8/31/05

Well so here, kind of astonishingly, are a few pages from Alan Moore's script to Watchmen. If you haven't thought about Watchmen since you helped bake a cake to celebrate my excitement at the release of the final issue c. 1986, be aware that it has remained in print in a paperback edition, has become recognized as a classic of the superhero genre, and is constantly on the verge of being made into a movie. Largely forgotten is the disappointment that we felt about the ending (which, bear in mind, we'd been waiting years for -- maybe it holds up better when you read it all in one gulp).

So: some thoughts re: Alan Moore, prompted by this incredible document:

1. In comics scripting there's two basic methods: the DC way and the Marvel way. Under the DC way, which was the dominant way until the early '60s, the writer scripts the entire comic, then gives the script to the artist to realize. In the Marvel way -- pioneered by Stan Lee and Jack Kirby on the first issues of Fantastic Four -- the writer writes a plot; the artist breaks it down into panels (a process in which most of the unique genius of the comics medium occurs); the writer adds the dialogue (and, in the case of Lee and Kirby, takes all the money).
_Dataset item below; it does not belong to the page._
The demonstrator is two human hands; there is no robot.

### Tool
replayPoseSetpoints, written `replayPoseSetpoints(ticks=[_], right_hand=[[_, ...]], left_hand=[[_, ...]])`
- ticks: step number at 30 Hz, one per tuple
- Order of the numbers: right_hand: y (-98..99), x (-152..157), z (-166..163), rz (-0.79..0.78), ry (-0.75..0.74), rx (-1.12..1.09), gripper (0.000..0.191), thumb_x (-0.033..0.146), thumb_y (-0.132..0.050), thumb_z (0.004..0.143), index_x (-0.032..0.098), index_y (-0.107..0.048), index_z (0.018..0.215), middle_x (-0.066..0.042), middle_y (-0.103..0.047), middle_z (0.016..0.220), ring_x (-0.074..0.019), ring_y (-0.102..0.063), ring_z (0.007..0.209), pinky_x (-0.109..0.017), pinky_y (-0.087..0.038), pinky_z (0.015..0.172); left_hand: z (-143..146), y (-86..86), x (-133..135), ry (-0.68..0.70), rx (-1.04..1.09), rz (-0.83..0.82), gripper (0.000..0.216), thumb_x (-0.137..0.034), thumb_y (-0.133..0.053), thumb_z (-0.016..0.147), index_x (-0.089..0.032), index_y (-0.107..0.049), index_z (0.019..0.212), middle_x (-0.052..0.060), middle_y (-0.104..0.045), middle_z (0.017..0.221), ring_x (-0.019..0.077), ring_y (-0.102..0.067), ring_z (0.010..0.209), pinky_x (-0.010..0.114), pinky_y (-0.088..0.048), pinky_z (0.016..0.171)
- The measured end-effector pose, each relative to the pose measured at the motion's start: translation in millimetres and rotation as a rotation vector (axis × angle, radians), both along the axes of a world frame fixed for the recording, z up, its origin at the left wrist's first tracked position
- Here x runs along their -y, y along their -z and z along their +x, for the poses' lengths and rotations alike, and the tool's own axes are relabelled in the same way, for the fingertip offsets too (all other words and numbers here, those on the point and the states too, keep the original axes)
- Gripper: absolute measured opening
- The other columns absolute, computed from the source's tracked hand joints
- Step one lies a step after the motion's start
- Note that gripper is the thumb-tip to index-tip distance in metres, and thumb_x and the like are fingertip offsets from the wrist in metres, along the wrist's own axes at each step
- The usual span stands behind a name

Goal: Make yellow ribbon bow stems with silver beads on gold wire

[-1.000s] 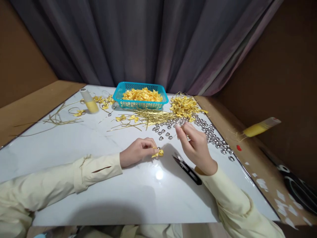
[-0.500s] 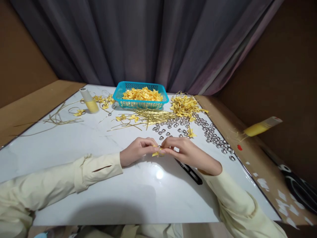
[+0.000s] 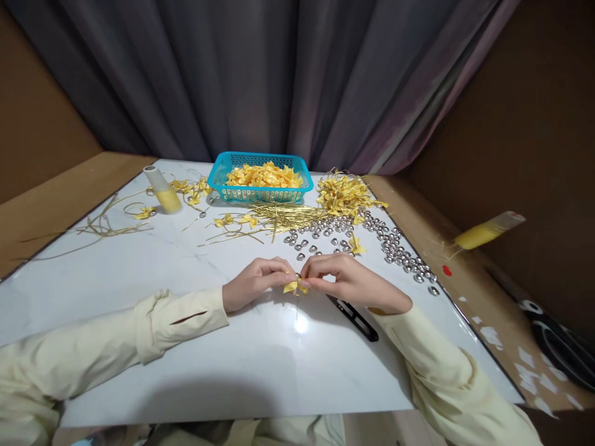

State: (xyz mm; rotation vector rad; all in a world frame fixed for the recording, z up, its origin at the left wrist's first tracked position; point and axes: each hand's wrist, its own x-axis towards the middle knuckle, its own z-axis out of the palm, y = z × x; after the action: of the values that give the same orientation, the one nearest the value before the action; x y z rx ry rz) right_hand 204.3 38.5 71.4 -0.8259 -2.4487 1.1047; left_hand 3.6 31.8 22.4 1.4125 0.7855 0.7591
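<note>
A small yellow ribbon bow (image 3: pixel 290 287) is pinched between the fingertips of my left hand (image 3: pixel 258 282) and my right hand (image 3: pixel 341 277), above the white marbled table (image 3: pixel 209 365). A silvery bit shows at the top of the bow, between the fingers; thin gold wire seems to curve below it. Under my right hand lies a black slotted tool (image 3: pixel 357 319), its far end hidden by the fingers. Just beyond the hands, silver beads (image 3: pixel 332 226) are scattered, with a loose yellow bow (image 3: pixel 357 243) among them.
A blue basket (image 3: pixel 260 193) of yellow bows stands at the back. Beside it are gold wires (image 3: pixel 288 218) and a heap of wired bows (image 3: pixel 346 193). A glue bottle (image 3: pixel 163 191) stands left; another bottle (image 3: pixel 489 231) lies right, near black-handled scissors (image 3: pixel 555 341).
The fingers have shifted slightly on the bow, so more of its yellow ribbon shows below them. The whole view has moved a little.
</note>
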Motion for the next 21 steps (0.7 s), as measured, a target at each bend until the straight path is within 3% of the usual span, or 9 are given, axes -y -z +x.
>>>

Moore is the DC way taken to its ne plus ultra. "Over more towards the left, down at the bottom of the picture, we can see the old and worn metal of the drain cover with solid darkness visible between its slats...." Moore is famous for his clockwork plotting, his zingy dialogue, and his lyrical prose, but it turns out that his imagination is deeply visual.

2. You can understand why Bill Sienkiewicz, confronted with endless pages of similarly minute instructions, begged off Big Numbers after two of the proposed 10 issues. The fact that he did, though, is probably the biggest missed tragedy of modern comics. Big Numbers -- about the erection of a shopping mall in Northampton -- was going to be Moore's farewell to superheroes and hello to real-life drama. Those first two issues are astonishing. Instead, he started taking Aleister Crowley too seriously, began calling himself a magician, ruined the end of From Hell, took up performance art, and went back to superheroes. Because Moore has done some first-rate comics even recently (League of Extraordinary Gentlemen, obviously, but also Top 10, which I really wish he'd continue) I think we overlook the extent to which his career is a wasted opportunity -- almost as much as Dave Sim's.

3. Also, if you haven't seen it, here's Moore's post-Watchmen proposal for a Crisis-style DC-universe-wide crossover maxiseries, Twilight of the Superheroes. A radical reinvention of just about every DC character ever, crammed into a plot that could have been a four-page Future Shock or Time Twister strip in 2000AD.